Work order: Could you copy every line in the listing below that has the word "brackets"?

Dataset records:
[Start of Attachment]
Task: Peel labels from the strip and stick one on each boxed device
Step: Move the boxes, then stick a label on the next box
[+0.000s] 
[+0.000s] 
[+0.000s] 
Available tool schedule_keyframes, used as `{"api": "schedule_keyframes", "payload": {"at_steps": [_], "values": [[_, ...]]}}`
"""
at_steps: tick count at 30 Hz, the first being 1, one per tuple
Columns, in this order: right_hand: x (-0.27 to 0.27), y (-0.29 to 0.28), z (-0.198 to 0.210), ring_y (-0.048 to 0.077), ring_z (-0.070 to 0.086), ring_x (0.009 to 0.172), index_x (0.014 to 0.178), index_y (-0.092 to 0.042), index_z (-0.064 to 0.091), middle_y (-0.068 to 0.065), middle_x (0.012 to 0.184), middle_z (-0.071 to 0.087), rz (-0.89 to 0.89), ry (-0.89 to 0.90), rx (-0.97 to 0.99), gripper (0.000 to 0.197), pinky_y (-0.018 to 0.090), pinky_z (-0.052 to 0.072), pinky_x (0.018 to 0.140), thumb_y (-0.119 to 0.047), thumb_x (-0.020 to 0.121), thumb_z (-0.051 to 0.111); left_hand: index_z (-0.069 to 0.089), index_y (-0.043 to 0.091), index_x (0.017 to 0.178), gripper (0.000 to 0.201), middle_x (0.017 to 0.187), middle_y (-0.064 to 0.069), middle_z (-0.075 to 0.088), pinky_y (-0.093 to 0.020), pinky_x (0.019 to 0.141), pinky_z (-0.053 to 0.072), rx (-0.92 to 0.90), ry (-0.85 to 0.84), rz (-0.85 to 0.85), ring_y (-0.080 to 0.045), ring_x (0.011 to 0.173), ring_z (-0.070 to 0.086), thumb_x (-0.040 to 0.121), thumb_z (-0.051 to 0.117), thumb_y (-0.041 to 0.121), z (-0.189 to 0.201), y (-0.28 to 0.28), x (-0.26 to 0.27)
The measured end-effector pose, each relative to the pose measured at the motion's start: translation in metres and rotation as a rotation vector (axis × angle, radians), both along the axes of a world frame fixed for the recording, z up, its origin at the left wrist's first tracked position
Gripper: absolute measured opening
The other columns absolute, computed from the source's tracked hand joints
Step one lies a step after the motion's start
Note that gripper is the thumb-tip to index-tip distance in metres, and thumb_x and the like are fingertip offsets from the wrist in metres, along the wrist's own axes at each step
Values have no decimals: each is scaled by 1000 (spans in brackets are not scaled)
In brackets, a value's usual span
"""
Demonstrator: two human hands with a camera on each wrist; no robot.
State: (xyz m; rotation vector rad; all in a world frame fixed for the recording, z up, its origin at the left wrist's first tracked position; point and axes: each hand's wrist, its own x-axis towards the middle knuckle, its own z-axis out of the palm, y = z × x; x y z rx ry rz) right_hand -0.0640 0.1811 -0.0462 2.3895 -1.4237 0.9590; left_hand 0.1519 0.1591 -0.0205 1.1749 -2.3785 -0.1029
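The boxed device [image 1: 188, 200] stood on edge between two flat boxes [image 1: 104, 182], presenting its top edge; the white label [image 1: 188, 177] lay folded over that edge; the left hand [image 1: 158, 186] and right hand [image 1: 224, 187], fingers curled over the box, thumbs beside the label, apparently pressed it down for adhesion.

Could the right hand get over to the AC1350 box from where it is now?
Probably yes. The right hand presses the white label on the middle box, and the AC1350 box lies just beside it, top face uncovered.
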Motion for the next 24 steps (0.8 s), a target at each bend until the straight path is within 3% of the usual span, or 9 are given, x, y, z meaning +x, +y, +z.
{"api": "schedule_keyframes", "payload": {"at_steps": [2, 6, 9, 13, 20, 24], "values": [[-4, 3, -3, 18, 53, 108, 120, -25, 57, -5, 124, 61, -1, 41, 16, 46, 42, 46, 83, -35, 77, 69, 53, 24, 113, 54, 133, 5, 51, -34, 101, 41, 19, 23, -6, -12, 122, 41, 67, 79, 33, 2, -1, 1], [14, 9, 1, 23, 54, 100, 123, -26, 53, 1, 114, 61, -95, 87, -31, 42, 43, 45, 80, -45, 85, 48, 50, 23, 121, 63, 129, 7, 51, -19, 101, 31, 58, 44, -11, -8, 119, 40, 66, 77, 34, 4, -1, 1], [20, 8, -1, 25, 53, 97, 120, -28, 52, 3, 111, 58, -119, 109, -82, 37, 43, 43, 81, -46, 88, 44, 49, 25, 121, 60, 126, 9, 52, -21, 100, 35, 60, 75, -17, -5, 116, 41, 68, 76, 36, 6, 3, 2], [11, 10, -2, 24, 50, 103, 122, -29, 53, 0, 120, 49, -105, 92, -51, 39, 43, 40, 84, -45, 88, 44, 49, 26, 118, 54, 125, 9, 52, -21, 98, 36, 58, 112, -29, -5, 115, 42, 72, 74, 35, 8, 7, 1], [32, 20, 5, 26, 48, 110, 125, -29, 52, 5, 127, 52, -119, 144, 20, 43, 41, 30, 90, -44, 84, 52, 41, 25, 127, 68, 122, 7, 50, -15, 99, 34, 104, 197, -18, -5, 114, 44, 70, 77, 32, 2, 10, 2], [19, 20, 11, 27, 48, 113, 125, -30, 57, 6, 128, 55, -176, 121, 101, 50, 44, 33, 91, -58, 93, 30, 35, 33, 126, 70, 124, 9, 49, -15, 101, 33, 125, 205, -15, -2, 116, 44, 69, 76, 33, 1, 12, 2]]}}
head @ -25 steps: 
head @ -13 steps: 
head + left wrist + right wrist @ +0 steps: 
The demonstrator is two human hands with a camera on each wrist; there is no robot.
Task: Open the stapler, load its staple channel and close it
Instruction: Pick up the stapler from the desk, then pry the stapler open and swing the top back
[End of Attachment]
Exercise output:
Values have no decimals: each is scaled by 1000 (spans in brackets are not scaled)
In brackets, a value's usual span

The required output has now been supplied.